For those who think these new alcoholic beverages are a genius move, it might be a chance to put a little money into a sudsy stock. You can even start investing with $600 — or less — when you look for low-priced shares or get involved with fractional investing.

If you’re interested in adding a little liquid courage to your own portfolio, here are a few beer stocks you might consider.

In this article

Anheuser-Busch (BUD)

Founded in the 1850s, Anheuser-Busch is the brewer of well-known brands Budweiser and Michelob. Additionally, the company brews Faust and owns Stella Artois and Shock Top. Anheuser-Busch also owns 10 Barrel Brewing, which has expanded beyond craft beer into canned mixed drinks and some hard seltzer brands.

Part of the reason there are so many brands associated with the company is that global giant InBev acquired it in 2008 to create the world’s largest beer company, now known as Anheuser-Busch InBev SA/NV or AB InBev.

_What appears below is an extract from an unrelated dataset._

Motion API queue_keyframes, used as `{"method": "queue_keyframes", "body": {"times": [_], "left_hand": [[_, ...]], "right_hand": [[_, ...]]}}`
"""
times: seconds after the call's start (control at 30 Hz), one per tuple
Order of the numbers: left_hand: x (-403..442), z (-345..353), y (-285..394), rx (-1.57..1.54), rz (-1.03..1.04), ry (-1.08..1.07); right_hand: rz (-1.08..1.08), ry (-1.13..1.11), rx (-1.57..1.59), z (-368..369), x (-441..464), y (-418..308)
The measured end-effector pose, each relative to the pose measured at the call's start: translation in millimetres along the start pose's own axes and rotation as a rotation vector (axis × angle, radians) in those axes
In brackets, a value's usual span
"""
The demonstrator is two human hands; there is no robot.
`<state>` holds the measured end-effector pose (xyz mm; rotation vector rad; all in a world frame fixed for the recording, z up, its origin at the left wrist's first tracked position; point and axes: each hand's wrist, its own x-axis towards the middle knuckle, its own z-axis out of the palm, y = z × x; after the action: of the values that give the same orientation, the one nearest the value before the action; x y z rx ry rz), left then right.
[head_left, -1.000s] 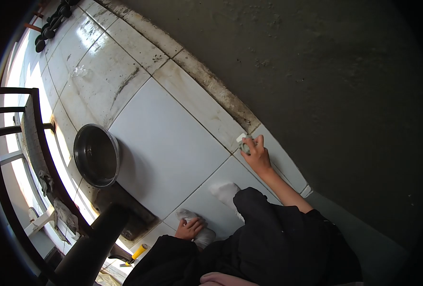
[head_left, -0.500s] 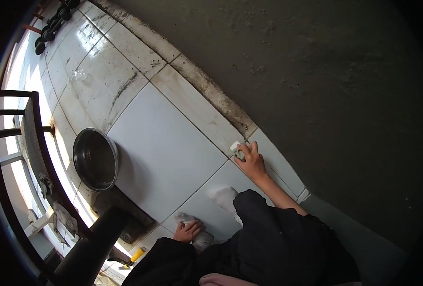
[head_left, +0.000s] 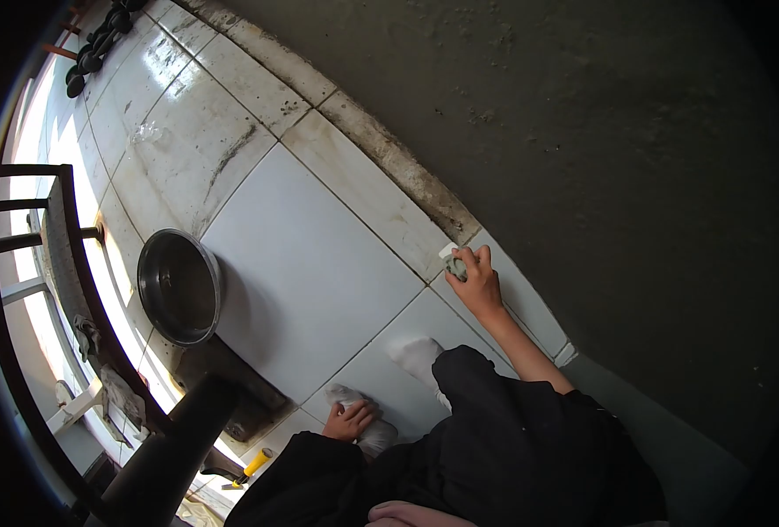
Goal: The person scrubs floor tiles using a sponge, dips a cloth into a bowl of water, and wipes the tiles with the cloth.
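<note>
My right hand point(head_left: 477, 279) is closed around a grey-green, crumpled-looking cloth or sponge point(head_left: 456, 267) with a white piece at its far end. It presses this onto the tile joint by the floor's edge, where the long border tiles meet. My left hand point(head_left: 350, 421) lies over a white-socked foot point(head_left: 375, 437), fingers stretched across its top and holding nothing. The other socked foot point(head_left: 418, 355) rests on the white tile, partly covered by my dark clothing. A large clean white tile point(head_left: 310, 272) spreads out ahead of both hands.
A metal basin point(head_left: 179, 288) with dark water stands left on the tiles. Near it are a dark post point(head_left: 174, 448), a yellow-handled tool point(head_left: 257, 463) and a wooden rack point(head_left: 69, 263). Stained tiles point(head_left: 187, 132) lie farther off. Wet grey cement point(head_left: 600, 176) borders the right.
My right hand with the cloth or sponge has shifted slightly up and right along the tile joint. My left hand stays on the foot. The whole view has moved a little.
</note>
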<state>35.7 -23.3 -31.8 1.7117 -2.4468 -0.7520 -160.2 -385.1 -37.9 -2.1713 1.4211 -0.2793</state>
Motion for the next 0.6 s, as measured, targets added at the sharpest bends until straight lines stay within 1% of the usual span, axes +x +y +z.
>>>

Performance for BUD has been fairly stable over time. The pre-pandemic dividend yield was often over 3.0%. Though the yield did drop significantly during 2020, this stock could offer the potential for relatively stable returns over the long run.

Constellation Brands (STZ)

Beginning in 1945 as a wine producer, Constellation Brands, Inc. has grown to include a variety of beer and spirits. Some of the well-known brands associated with Constellation include Modelo and Corona.

With hard seltzer gaining ground in 2020 and industry analyst T4 expecting the hard seltzer market to grow by 35% in 2021, it’s no surprise that Corona has introduced a seltzer version of its product.

Even though STZ is down on the year, it’s seen some growth over time, especially since 2011. A dividend yield of 1.42% makes this a reasonable stock to hold for long-term stable returns.

Boston Beer Company (SAM)

Even though its famous brand, Samuel Adams, is named after one of the founding fathers of the United States, the Boston Beer Company was founded in 1984.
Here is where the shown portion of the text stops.